■ What you should do ■
Locate each line of the material that contains "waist", then return it.

■ Supplied material ■
+ + + + + + +

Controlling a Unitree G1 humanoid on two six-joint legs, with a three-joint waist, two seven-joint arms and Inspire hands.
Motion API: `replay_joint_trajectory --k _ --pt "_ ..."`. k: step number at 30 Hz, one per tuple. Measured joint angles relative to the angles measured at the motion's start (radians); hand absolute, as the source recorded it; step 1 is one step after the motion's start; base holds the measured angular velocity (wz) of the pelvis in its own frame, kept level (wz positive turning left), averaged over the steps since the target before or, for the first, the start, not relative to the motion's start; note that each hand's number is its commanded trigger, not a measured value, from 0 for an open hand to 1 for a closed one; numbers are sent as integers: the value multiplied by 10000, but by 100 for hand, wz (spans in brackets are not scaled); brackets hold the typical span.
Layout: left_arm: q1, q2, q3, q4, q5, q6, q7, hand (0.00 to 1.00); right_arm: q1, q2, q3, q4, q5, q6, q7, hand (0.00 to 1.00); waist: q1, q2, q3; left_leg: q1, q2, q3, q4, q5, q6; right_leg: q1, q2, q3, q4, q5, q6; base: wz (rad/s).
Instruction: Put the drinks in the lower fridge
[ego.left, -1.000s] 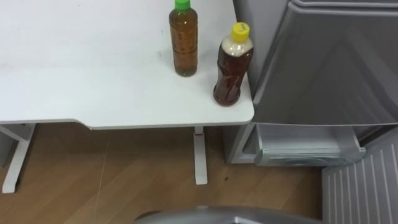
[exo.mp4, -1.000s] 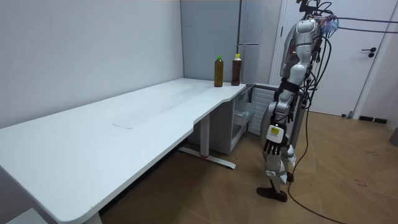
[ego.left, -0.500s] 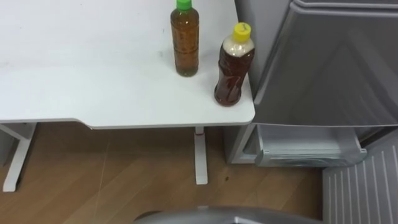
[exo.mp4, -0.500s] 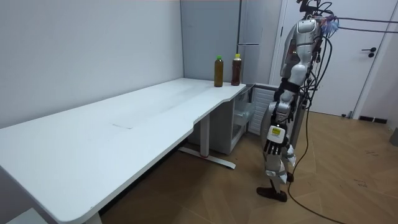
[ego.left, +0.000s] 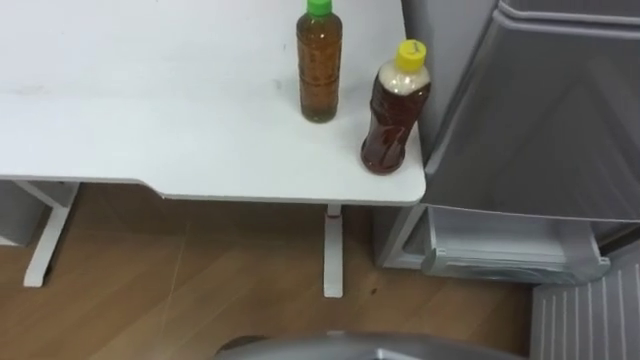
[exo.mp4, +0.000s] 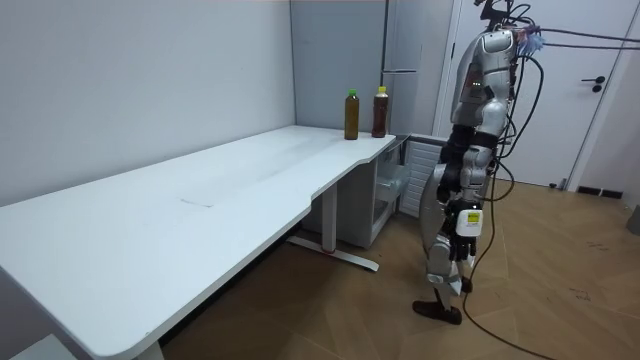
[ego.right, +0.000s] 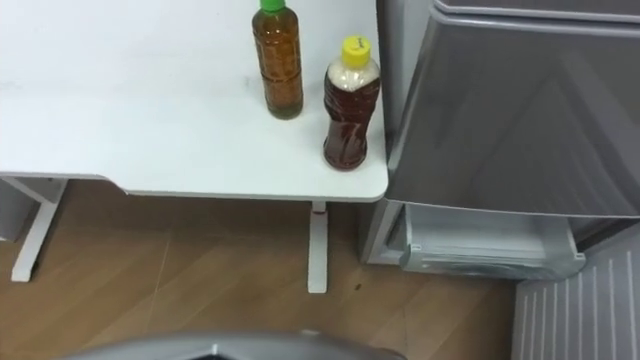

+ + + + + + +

■ Finished exercise ■
Controlling a Unitree G1 humanoid on two six-joint legs, with a three-joint waist, two seven-joint arms and Inspire hands.
Layout: left_arm: q1, q2, q3, q4, q5, q6, q7, hand (0.00 to 1.00); right_arm: q1, q2, q3, q4, q5, q6, q7, hand (0.00 to 1.00); waist: q1, q2, q3; left_leg: q1, q2, q3, q4, q5, q6; right_leg: q1, q2, q3, q4, q5, q6; base: wz (rad/s).

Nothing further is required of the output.